US tariffs are causing some types of Chinese imports to surge.
At the same time, there is an incentive to delay importing more solar panels until a scheduled reduction in the tariff on panels on February 7, 2019.
Requests by importers for exemptions from the US tariffs meet a very different reception depending on whether they are submitted to the US Department of Commerce or the Office of the US Trade Representative.
The United States is collecting a 25% tariff on a list of Chinese products that accounted last year for $50 billion in imports, and it is collecting a 10% tariff on another $200 billion worth of Chinese products. The 10% rate was scheduled to increase to 25% on January 1, but the increase has been delayed for 90 days to give US and Chinese negotiators more time to diffuse trade tensions. Trump is also threatening tariffs on all remaining Chinese goods. China exported $505 billion in goods last year to the United States.
Chinese exports to the United States have surged as companies rush to make shipments ahead of any further increase in tariff rates. Exports in October rose 15.6% in dollar terms compared to October 2017. Exports grew 13.2% in October compared to September this year and by another 10% in November. The threats to impose more tariffs is leading in the near term to a widening of the US trade deficit with China due to the surge in orders to buy goods before they become more expensive.
Meanwhile, solar developers considering importing solar panels may be wise to lock in prices today but wait until after February 7, 2019 to ship them past US Customs. The US is currently collecting a 30% import duty on all solar panels. The rate is scheduled to drop to 25% on February 7.
Higher Chinese demand for solar panels may put upward pressure on panel prices next year. The CEOs of a Chinese solar panel manufacturer and of a Chinese polysilicon producer said on earnings calls in November that they understand from government sources that the government pullback last June on subsidies to install more solar capacity in China is temporary and there could be a large increase in the solar target when the next five-year economic plan is announced. Other analysts are more cautious. Any new solar policies could be announced before the Chinese New Year on February 5.

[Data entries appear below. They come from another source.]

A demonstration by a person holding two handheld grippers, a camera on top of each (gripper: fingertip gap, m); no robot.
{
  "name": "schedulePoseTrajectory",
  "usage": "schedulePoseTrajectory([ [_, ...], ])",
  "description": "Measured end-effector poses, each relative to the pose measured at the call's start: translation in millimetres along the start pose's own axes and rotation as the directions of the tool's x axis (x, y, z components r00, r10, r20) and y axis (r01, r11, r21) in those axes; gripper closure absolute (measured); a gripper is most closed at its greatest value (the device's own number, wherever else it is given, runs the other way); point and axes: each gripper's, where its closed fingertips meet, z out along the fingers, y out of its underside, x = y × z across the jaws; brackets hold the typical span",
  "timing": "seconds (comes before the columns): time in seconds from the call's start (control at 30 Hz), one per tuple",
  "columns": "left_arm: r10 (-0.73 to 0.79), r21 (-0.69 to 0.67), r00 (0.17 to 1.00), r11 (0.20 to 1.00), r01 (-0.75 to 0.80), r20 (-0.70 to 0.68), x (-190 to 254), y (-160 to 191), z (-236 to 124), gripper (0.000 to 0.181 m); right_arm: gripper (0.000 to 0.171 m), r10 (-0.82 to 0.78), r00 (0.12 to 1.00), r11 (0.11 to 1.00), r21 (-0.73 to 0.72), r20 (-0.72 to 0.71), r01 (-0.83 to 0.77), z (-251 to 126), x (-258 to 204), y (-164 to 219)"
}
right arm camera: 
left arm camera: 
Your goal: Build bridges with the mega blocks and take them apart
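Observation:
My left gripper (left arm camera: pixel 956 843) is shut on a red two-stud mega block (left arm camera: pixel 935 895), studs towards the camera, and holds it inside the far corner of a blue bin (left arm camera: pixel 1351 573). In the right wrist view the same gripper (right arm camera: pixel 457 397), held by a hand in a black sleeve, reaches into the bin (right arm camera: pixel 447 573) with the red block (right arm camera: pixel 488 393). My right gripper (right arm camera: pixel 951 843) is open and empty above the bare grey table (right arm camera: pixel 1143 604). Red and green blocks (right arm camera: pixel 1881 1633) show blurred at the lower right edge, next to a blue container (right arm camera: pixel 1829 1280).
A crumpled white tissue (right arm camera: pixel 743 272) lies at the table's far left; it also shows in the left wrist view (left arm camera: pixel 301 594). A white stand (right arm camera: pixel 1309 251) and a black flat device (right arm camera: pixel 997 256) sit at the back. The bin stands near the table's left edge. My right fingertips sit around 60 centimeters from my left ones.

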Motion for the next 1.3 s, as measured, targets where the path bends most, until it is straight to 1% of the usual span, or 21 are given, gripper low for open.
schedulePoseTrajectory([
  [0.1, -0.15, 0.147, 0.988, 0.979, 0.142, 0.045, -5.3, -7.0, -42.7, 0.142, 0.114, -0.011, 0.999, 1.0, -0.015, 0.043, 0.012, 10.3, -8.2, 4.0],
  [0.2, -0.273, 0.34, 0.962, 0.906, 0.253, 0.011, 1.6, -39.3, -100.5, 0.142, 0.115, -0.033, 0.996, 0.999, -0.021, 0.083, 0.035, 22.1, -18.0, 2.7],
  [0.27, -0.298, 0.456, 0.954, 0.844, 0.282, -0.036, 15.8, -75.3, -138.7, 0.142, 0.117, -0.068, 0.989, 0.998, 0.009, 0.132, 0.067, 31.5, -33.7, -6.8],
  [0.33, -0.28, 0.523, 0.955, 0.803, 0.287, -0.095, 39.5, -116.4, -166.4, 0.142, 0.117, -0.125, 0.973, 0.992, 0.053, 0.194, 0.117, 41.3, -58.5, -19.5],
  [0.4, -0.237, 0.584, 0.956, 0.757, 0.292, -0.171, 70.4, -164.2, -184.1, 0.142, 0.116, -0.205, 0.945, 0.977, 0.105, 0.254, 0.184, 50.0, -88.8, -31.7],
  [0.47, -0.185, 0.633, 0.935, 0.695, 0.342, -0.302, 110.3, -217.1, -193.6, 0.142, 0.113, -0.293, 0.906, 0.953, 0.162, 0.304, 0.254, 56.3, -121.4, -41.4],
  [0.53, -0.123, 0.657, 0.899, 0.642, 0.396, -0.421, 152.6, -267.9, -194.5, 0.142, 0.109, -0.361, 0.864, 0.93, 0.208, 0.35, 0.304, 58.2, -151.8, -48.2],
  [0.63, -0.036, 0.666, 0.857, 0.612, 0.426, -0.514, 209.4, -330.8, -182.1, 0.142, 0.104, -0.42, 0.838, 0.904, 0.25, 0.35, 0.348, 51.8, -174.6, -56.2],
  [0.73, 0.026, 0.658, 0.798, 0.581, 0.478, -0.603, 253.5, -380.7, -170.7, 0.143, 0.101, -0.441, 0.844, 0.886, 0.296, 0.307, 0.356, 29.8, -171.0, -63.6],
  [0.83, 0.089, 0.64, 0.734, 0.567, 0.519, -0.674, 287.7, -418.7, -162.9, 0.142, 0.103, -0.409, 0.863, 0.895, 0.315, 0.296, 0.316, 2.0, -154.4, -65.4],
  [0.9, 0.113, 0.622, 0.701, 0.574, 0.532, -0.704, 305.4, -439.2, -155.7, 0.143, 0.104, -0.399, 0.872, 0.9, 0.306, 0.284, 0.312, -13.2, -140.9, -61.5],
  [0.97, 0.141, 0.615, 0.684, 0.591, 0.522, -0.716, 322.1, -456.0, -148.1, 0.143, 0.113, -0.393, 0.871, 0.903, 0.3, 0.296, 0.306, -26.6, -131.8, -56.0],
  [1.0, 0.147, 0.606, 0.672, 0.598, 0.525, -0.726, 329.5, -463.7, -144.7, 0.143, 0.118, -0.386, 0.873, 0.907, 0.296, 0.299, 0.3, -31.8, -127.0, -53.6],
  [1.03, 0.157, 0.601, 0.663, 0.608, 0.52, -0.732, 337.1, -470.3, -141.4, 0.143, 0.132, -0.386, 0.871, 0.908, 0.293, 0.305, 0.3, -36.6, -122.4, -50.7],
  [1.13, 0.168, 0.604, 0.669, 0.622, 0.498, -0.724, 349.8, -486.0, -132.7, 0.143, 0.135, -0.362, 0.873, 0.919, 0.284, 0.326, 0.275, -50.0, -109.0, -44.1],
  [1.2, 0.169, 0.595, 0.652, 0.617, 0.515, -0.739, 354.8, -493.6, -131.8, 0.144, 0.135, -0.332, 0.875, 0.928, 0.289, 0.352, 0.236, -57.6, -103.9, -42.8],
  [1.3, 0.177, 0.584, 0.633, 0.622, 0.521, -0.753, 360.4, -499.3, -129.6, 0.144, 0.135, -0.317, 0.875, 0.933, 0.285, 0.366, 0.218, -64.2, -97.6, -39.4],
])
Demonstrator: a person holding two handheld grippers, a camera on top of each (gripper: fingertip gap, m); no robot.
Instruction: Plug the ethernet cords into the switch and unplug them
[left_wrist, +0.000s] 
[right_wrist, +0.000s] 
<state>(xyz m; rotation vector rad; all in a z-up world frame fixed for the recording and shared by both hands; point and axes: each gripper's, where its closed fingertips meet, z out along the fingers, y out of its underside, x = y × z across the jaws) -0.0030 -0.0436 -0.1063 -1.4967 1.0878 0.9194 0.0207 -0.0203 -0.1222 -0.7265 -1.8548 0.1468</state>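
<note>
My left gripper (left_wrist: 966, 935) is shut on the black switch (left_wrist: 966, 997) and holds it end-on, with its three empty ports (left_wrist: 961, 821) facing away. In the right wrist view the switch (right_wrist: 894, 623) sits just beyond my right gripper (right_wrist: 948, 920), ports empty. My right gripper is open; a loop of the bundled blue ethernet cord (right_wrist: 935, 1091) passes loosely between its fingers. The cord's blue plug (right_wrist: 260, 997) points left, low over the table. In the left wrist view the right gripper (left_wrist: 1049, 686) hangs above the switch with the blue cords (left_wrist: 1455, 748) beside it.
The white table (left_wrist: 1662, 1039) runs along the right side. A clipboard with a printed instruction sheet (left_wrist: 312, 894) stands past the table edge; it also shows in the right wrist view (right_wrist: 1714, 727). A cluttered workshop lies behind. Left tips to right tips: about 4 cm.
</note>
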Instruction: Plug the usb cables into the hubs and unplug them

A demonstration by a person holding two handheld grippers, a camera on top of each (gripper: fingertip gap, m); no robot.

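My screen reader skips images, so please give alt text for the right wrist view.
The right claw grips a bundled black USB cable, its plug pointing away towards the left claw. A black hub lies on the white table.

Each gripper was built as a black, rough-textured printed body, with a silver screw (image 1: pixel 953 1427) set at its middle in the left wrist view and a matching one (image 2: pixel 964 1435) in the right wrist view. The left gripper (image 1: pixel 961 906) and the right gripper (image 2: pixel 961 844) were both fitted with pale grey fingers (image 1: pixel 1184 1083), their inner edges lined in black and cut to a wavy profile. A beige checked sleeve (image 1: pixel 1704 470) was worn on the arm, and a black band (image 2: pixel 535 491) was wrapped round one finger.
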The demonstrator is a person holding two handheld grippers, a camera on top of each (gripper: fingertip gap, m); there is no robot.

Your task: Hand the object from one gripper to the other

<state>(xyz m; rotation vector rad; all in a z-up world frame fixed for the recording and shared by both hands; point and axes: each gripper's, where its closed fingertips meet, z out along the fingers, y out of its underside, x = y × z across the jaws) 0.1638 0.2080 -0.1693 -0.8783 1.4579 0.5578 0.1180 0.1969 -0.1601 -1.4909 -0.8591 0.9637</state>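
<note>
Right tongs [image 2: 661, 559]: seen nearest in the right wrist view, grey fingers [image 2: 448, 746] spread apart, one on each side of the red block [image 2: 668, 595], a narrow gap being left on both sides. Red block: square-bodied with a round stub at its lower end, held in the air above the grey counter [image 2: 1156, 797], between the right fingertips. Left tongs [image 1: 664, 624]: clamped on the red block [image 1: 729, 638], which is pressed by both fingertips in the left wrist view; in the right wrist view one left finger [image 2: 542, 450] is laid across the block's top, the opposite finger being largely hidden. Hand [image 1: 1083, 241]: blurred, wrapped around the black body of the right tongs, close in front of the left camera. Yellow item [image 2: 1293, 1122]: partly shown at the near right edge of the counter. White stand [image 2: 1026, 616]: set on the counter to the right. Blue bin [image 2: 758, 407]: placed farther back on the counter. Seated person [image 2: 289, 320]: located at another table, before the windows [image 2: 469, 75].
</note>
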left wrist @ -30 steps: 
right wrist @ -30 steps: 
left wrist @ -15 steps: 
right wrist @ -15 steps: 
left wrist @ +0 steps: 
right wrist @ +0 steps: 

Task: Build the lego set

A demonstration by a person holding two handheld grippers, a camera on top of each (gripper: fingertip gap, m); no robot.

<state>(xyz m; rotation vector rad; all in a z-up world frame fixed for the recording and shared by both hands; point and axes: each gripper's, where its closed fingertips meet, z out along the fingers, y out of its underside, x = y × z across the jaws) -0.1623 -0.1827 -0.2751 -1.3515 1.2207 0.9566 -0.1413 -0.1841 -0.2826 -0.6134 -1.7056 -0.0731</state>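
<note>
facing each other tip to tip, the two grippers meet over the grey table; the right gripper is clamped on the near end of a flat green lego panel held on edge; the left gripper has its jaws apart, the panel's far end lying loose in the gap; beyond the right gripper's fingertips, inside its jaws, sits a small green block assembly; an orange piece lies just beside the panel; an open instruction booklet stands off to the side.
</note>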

The Chinese government scaled back central government support on June 1 for new utility-scale solar projects and placed a low cap on distributed solar deployments. The government had already stopped issuing permits for new solar facilities in parts of the country where existing plants are sitting idle due to grid congestion.
Chinese demand was expected to fall to 30,000 to 35,000 megawatts in 2018 compared to 53,000 megawatts in 2017.
IHS Markit is now projecting 40,000 megawatts of Chinese solar installations this year. Bloomberg New Energy Finance expects China to account for 39% of global demand for panels this year. The Chinese market share was 54% in 2017 before the pullback.
US importers are much more likely to be granted waivers from US tariffs on steel and aluminum than on Chinese products.
The US Department of Commerce had processed 17,051 of the 38,000 requests filed for exemptions from steel tariffs through November 15 this year. It granted 12,616 and rejected 4,435 for a 74% success rate, according to Congressional Research Service figures. It had processed 972 of the 6,504 requests for exemptions from aluminum tariffs, granting 830 and denying 142 for an 85% success rate.
Commerce has only 100 employees and outside contractors sifting through the applications, which accounts for the slow processing time.
It tends to grant requests to which no domestic manufacturer objects.
The New York Times reported in late November that two companies accounted for a disproportionate share of the waivers. Greenfield Industries in South Carolina, which is owned by Top-Eastern Group in China, was granted 1,000 steel waivers. The company makes saw blades and other cutting tools. Mandel Metals, an aluminum distributor outside Chicago, was granted 443 waivers from the aluminum tariffs. Mandel Metals imports low-grade aluminum and cuts it to size for customers.
Requests for exemptions from the special tariffs imposed on Chinese products go to the Office of the US Trade Representative rather than the Commerce Department. That office has denied 1,300 requests and approved none, according to the Times. Bloomberg reports that the US Trade Representative has received 11,565 requests and denied almost 1,500 of them.
All of the requests were for waivers from US tariffs on the first $50 billion of Chinese products on which the Trump administration imposed tariffs in July and August. The deadline to apply for waivers from tariffs on the first $34 billion in Chinese products that have been subject to tariffs since July 6 expired on October 9. The deadline for the next $16 billion in Chinese products on which tariffs were imposed on August 24 expired on December 18.
It is not clear what an importer would have to prove to be granted a waiver.
The stinginess in granting waivers may reflect the US government desire to keep maximum pressure on China.
No process is in place yet to request exemptions for the additional $200 billion in products on which tariffs were imposed in September.
The process differs at the two agencies.
Commerce requires a separate request for each product and each importer. For example, a tariff waiver granted to company X to import steel type Y from Canada would not apply to other importers of the same product. The US Trade Representative considers requests by product, so that if a waiver were granted, it would apply to anyone importing the product.